# INSTRUCTIONS TO FOLLOW
Each entry below is to be copied verbatim, with no line missing.

___ INFORMATION ___

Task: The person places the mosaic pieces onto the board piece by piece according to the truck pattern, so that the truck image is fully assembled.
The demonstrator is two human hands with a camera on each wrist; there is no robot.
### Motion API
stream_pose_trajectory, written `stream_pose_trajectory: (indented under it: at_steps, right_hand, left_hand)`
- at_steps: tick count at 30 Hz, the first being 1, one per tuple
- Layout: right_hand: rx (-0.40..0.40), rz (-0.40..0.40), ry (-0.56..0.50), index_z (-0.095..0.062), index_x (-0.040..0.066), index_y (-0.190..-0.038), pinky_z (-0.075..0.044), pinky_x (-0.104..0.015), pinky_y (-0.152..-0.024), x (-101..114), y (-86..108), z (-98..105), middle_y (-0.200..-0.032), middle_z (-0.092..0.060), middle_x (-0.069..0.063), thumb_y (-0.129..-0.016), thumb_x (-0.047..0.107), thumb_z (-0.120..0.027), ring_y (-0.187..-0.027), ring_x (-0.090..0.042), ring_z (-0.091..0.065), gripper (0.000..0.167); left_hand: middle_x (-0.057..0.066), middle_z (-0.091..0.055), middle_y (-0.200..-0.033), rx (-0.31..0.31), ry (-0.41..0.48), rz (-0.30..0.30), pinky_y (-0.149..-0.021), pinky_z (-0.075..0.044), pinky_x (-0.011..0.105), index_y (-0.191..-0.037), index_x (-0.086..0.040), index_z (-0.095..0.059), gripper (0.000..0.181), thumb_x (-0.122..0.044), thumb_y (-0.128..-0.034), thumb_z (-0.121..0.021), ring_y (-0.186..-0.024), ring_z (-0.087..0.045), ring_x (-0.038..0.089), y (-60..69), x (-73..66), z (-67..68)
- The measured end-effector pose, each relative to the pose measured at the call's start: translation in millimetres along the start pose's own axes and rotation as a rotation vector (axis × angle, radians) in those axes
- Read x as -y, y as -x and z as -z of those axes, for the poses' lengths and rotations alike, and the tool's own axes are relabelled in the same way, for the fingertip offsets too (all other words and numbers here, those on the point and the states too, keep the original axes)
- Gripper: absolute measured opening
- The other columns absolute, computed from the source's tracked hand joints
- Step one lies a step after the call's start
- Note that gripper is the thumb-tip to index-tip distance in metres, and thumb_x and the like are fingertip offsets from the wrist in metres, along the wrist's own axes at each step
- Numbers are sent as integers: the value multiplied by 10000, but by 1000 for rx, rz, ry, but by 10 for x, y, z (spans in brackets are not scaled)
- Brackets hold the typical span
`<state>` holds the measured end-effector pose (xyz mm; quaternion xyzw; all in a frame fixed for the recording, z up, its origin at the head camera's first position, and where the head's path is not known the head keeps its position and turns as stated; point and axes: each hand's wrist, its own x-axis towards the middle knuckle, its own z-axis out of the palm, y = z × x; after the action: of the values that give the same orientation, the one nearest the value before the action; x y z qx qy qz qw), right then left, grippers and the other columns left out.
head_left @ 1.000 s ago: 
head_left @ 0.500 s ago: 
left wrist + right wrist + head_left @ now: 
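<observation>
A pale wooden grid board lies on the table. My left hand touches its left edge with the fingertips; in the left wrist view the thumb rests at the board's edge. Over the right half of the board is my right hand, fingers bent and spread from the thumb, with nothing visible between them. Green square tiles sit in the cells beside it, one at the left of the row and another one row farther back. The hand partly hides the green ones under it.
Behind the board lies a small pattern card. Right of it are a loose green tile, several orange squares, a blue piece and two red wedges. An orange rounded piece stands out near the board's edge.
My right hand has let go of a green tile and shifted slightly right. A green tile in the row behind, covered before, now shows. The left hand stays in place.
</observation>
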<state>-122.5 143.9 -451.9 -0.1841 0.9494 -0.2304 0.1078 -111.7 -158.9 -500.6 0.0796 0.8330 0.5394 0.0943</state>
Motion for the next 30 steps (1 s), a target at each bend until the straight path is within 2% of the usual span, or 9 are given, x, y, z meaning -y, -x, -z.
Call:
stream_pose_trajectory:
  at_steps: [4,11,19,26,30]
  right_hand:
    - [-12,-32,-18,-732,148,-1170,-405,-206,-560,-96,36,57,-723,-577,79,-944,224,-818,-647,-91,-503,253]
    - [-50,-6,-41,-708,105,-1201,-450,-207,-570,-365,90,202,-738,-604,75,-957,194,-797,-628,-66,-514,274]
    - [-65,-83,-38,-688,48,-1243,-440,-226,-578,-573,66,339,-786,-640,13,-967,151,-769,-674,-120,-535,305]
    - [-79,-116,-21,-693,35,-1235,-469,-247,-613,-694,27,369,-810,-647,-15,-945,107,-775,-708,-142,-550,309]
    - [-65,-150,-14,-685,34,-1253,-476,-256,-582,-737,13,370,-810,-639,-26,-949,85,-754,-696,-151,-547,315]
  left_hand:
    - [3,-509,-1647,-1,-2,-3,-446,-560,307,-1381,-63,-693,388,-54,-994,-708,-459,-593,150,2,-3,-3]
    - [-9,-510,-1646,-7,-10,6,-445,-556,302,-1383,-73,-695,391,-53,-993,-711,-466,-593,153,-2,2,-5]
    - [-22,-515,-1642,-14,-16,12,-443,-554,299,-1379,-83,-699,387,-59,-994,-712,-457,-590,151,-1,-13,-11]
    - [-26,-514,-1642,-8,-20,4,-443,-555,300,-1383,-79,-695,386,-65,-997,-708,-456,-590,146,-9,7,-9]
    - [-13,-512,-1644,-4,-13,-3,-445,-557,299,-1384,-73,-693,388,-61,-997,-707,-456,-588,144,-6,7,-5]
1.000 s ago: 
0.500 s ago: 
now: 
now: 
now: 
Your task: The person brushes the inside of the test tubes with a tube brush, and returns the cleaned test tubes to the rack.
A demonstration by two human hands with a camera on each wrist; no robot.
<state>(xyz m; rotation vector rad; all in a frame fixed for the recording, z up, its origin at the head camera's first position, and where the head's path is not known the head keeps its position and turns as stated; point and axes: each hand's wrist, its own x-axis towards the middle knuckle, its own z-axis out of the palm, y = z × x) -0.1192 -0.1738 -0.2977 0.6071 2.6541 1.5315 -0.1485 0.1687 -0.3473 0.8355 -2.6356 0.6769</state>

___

# SOLUTION
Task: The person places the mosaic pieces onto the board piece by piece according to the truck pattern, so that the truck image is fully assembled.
The demonstrator is two human hands with a camera on each wrist; there is no robot.
### Motion API
stream_pose_trajectory, written `stream_pose_trajectory: (indented under it: at_steps, right_hand, left_hand)`
- at_steps: tick count at 30 Hz, the first being 1, one per tuple
- Layout: right_hand: rx (-0.40..0.40), rz (-0.40..0.40), ry (-0.56..0.50), index_z (-0.095..0.062), index_x (-0.040..0.066), index_y (-0.190..-0.038), pinky_z (-0.075..0.044), pinky_x (-0.104..0.015), pinky_y (-0.152..-0.024), x (-101..114), y (-86..108), z (-98..105), middle_y (-0.200..-0.032), middle_z (-0.092..0.060), middle_x (-0.069..0.063), thumb_y (-0.129..-0.016), thumb_x (-0.047..0.107), thumb_z (-0.120..0.027), ring_y (-0.187..-0.027), ring_x (-0.090..0.042), ring_z (-0.091..0.065), gripper (0.000..0.167); left_hand: middle_x (-0.057..0.066), middle_z (-0.091..0.055), middle_y (-0.200..-0.033), rx (-0.31..0.31), ry (-0.41..0.48), rz (-0.30..0.30), pinky_y (-0.149..-0.021), pinky_z (-0.075..0.044), pinky_x (-0.011..0.105), index_y (-0.191..-0.037), index_x (-0.086..0.040), index_z (-0.095..0.059), gripper (0.000..0.181), thumb_x (-0.122..0.044), thumb_y (-0.128..-0.034), thumb_z (-0.121..0.021), ring_y (-0.186..-0.024), ring_z (-0.087..0.045), ring_x (-0.038..0.089), y (-60..69), x (-73..66), z (-67..68)
- The measured end-effector pose, each relative to the pose measured at the call's start: translation in millimetres along the start pose's own axes and rotation as a rotation vector (axis × angle, radians) in those axes
- Read x as -y, y as -x and z as -z of those axes, for the poses' lengths and rotations alike, and the tool's own axes are relabelled in the same way, for the fingertip offsets too (all other words and numbers here, those on the point and the states too, keep the original axes)
- Gripper: absolute measured opening
- The other columns absolute, computed from the source's tracked hand joints
- Step one lies a step after the call's start
- Note that gripper is the thumb-tip to index-tip distance in metres, and thumb_x and the like are fingertip offsets from the wrist in metres, along the wrist's own axes at each step
- Numbers are sent as integers: the value multiplied by 10000, but by 1000 for rx, rz, ry, but by 10 for x, y, z (spans in brackets are not scaled)
- Brackets hold the typical span
`<state>` holds the measured end-effector pose (xyz mm; quaternion xyzw; all in a frame fixed for the recording, z up, its origin at the head camera's first position, and where the head's path is not known the head keeps its position and turns as stated; point and axes: each hand's wrist, its own x-axis towards the middle knuckle, its own z-axis out of the palm, y = z × x; after the action: of the values that give the same orientation, the one nearest the value before the action; x y z qx qy qz qw), right then left, grippers and the other columns left out.
head_left @ 1.000 s ago: 
head_left @ 0.500 s ago: 
left wrist + right wrist + head_left @ now: 
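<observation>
A pale wooden grid board lies on the table. My left hand touches its left edge with the fingertips; in the left wrist view the thumb rests at the board's edge. Over the right half of the board is my right hand, fingers bent and spread from the thumb, with nothing visible between them. Green square tiles sit in the cells beside it, one at the left of the row and another one row farther back. The hand partly hides the green ones under it.
Behind the board lies a small pattern card. Right of it are a loose green tile, several orange squares, a blue piece and two red wedges. An orange rounded piece stands out near the board's edge.
My right hand has let go of a green tile and shifted slightly right. A green tile in the row behind, covered before, now shows. The left hand stays in place.
</observation>
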<state>-122.5 143.9 -451.9 -0.1841 0.9494 -0.2304 0.1078 -111.7 -158.9 -500.6 0.0796 0.8330 0.5394 0.0943</state>
Motion for the next 30 steps (1 s), a target at each bend until the straight path is within 2% of the usual span, or 9 are given, x, y, z meaning -y, -x, -z.
Call:
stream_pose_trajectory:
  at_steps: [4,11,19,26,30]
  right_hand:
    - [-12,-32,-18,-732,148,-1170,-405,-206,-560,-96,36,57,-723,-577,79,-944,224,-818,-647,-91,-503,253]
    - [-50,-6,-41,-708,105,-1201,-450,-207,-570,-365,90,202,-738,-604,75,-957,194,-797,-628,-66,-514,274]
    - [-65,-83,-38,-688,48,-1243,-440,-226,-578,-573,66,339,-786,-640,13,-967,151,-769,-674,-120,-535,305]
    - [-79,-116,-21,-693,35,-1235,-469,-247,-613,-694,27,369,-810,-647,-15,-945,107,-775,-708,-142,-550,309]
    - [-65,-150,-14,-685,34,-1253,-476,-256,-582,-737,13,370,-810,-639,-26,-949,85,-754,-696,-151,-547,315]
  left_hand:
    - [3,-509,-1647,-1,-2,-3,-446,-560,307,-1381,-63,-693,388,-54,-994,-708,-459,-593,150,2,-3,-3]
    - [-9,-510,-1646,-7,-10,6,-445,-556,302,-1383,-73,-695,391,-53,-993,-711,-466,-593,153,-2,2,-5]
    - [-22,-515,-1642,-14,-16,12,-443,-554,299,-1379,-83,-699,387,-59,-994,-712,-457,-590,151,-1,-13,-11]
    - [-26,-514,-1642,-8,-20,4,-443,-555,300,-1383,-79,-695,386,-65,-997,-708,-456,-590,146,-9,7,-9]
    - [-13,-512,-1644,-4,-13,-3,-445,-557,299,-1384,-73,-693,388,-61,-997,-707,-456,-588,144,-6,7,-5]
1.000 s ago: 
0.500 s ago: 
now: 
now: 
now: 
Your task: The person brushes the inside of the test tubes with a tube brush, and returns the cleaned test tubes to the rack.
A demonstration by two human hands with a camera on each wrist; no robot.
<state>(xyz m; rotation vector rad; all in a frame fixed for the recording, z up, its origin at the head camera's first position, and where the head's path is not known the head keeps its position and turns as stated; point and axes: each hand's wrist, its own x-axis towards the middle knuckle, its own z-axis out of the palm, y = z × x) -0.1192 -0.1738 -0.2977 0.6071 2.6541 1.5315 -0.1485 0.1687 -0.3473 0.8355 -2.6356 0.6769</state>

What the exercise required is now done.